[WHAT IS NEEDED] Copy the data below in full, exactly as it appears.

[PROVIDED DATA]
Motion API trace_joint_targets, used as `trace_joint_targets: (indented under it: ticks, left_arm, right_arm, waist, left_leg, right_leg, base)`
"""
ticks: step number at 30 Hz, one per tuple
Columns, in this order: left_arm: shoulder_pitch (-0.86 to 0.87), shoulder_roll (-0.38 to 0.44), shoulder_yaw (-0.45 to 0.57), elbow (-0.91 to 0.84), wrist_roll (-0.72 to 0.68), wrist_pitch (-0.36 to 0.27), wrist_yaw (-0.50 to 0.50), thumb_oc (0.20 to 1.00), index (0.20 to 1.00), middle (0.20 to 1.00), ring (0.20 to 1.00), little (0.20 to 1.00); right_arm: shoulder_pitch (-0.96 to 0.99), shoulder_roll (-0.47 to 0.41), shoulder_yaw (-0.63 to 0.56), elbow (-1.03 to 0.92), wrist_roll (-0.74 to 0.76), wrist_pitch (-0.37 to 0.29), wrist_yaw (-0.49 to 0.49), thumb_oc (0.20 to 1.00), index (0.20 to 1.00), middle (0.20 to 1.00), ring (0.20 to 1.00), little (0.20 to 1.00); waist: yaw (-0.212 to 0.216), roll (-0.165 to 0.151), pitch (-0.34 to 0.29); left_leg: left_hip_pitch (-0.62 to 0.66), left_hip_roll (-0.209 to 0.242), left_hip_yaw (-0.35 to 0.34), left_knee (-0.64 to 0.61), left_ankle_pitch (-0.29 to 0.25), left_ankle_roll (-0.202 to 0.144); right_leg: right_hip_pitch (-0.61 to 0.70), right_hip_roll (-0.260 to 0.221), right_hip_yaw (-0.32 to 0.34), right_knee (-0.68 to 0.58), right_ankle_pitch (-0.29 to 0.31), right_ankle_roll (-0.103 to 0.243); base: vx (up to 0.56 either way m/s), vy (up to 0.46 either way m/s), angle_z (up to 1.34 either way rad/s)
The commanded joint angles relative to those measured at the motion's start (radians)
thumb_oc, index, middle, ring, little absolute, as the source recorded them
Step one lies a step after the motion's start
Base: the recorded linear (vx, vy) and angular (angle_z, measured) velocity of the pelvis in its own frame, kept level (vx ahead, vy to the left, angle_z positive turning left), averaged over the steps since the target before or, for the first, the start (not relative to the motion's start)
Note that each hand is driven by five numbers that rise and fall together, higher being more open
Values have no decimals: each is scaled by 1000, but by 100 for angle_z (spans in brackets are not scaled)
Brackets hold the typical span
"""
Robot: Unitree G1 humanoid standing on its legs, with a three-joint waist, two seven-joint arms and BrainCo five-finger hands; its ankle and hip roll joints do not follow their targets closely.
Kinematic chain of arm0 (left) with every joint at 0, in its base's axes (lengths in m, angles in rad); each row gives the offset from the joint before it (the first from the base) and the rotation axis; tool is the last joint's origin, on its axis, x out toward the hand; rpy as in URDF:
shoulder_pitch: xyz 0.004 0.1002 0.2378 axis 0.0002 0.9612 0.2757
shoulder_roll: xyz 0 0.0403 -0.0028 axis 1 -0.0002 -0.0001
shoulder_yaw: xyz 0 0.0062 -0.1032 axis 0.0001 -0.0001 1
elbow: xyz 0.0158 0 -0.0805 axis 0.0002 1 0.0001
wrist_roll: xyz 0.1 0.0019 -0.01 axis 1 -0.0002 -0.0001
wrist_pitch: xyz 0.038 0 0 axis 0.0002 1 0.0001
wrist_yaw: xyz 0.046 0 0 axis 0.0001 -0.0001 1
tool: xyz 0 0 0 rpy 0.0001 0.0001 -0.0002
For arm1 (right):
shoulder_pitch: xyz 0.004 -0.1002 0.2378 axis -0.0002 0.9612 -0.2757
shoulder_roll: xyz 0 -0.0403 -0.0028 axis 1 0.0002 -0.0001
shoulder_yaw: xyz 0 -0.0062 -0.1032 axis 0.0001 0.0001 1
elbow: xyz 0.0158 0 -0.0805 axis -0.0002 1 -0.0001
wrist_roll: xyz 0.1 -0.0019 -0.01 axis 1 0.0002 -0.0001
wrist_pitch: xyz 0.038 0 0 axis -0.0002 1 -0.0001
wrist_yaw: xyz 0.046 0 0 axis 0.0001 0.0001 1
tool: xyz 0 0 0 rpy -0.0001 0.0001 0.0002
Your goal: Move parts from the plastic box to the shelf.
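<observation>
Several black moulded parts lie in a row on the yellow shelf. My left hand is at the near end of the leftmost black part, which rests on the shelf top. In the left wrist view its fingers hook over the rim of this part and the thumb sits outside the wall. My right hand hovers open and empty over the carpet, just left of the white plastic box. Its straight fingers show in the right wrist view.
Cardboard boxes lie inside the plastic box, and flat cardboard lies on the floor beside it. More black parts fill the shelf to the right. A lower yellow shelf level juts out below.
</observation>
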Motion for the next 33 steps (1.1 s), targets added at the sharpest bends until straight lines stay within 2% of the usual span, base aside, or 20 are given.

[SOLVED PROBLEM]
Motion API trace_joint_targets, used as `trace_joint_targets: (indented under it: ticks, left_arm, right_arm, waist, left_leg, right_leg, base)`
"""
ticks: step number at 30 Hz, one per tuple
Columns, in this order: left_arm: shoulder_pitch (-0.86 to 0.87), shoulder_roll (-0.38 to 0.44), shoulder_yaw (-0.45 to 0.57), elbow (-0.91 to 0.84), wrist_roll (-0.72 to 0.68), wrist_pitch (-0.36 to 0.27), wrist_yaw (-0.50 to 0.50), thumb_oc (0.20 to 1.00), index (0.20 to 1.00), middle (0.20 to 1.00), ring (0.20 to 1.00), little (0.20 to 1.00); right_arm: shoulder_pitch (-0.96 to 0.99), shoulder_roll (-0.47 to 0.41), shoulder_yaw (-0.63 to 0.56), elbow (-1.03 to 0.92), wrist_roll (-0.74 to 0.76), wrist_pitch (-0.37 to 0.29), wrist_yaw (-0.49 to 0.49), thumb_oc (0.20 to 1.00), index (0.20 to 1.00), middle (0.20 to 1.00), ring (0.20 to 1.00), little (0.20 to 1.00); waist: yaw (-0.212 to 0.216), roll (-0.165 to 0.151), pitch (-0.34 to 0.29); left_leg: left_hip_pitch (-0.62 to 0.66), left_hip_roll (-0.209 to 0.242), left_hip_yaw (-0.35 to 0.34), left_knee (-0.64 to 0.61), left_ankle_pitch (-0.29 to 0.25), left_ankle_roll (-0.202 to 0.144); right_leg: right_hip_pitch (-0.61 to 0.70), right_hip_roll (-0.260 to 0.221), right_hip_yaw (-0.32 to 0.34), right_knee (-0.68 to 0.58), right_ankle_pitch (-0.29 to 0.31), right_ankle_roll (-0.103 to 0.243); base: vx (up to 0.56 either way m/s), vy (up to 0.46 either way m/s), angle_z (up to 1.34 either way rad/s)
The commanded joint angles relative to those measured at the motion's start (radians)
thumb_oc, index, middle, ring, little absolute, as the source recorded them
Step one lies a step after the motion's start
Base: the recorded linear (vx, vy) and angular (angle_z, measured) velocity of the pelvis in its own frame, kept level (vx ahead, vy to the left, angle_z positive turning left), averaged over the steps since the target before or, for the first, the start (not relative to the motion's start)
Note that each hand is driven by five numbers that rise and fall together, higher being more open
Values have no decimals: each is scaled by 1000, but by 100 for angle_z (spans in brackets are not scaled)
Brackets hold the typical span
"""
Robot: Unitree G1 humanoid standing on its legs, with a three-joint waist, two seven-joint arms and BrainCo five-finger hands; its ankle and hip roll joints do not follow their targets closely.
Kinematic chain of arm0 (left) with every joint at 0, in its base's axes (lengths in m, angles in rad); each row gives the offset from the joint before it (the first from the base) and the rotation axis; tool is the last joint's origin, on its axis, x out toward the hand; rpy as in URDF:
shoulder_pitch: xyz 0.004 0.1002 0.2378 axis 0.0002 0.9612 0.2757
shoulder_roll: xyz 0 0.0403 -0.0028 axis 1 -0.0002 -0.0001
shoulder_yaw: xyz 0 0.0062 -0.1032 axis 0.0001 -0.0001 1
elbow: xyz 0.0158 0 -0.0805 axis 0.0002 1 0.0001
wrist_roll: xyz 0.1 0.0019 -0.01 axis 1 -0.0002 -0.0001
wrist_pitch: xyz 0.038 0 0 axis 0.0002 1 0.0001
wrist_yaw: xyz 0.046 0 0 axis 0.0001 -0.0001 1
tool: xyz 0 0 0 rpy 0.0001 0.0001 -0.0002
For arm1 (right):
shoulder_pitch: xyz 0.004 -0.1002 0.2378 axis -0.0002 0.9612 -0.2757
shoulder_roll: xyz 0 -0.0403 -0.0028 axis 1 0.0002 -0.0001
shoulder_yaw: xyz 0 -0.0062 -0.1032 axis 0.0001 0.0001 1
elbow: xyz 0.0158 0 -0.0805 axis -0.0002 1 -0.0001
wrist_roll: xyz 0.1 -0.0019 -0.01 axis 1 0.0002 -0.0001
wrist_pitch: xyz 0.038 0 0 axis -0.0002 1 -0.0001
wrist_yaw: xyz 0.046 0 0 axis 0.0001 0.0001 1
tool: xyz 0 0 0 rpy -0.0001 0.0001 0.0002
Your goal: Move parts from the plastic box to the shelf.
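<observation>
Several black moulded parts lie in a row on the yellow shelf. My left hand is at the near end of the leftmost black part, which rests on the shelf top. In the left wrist view its fingers hook over the rim of this part and the thumb sits outside the wall. My right hand hovers open and empty over the carpet, just left of the white plastic box. Its straight fingers show in the right wrist view.
Cardboard boxes lie inside the plastic box, and flat cardboard lies on the floor beside it. More black parts fill the shelf to the right. A lower yellow shelf level juts out below.
</observation>
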Motion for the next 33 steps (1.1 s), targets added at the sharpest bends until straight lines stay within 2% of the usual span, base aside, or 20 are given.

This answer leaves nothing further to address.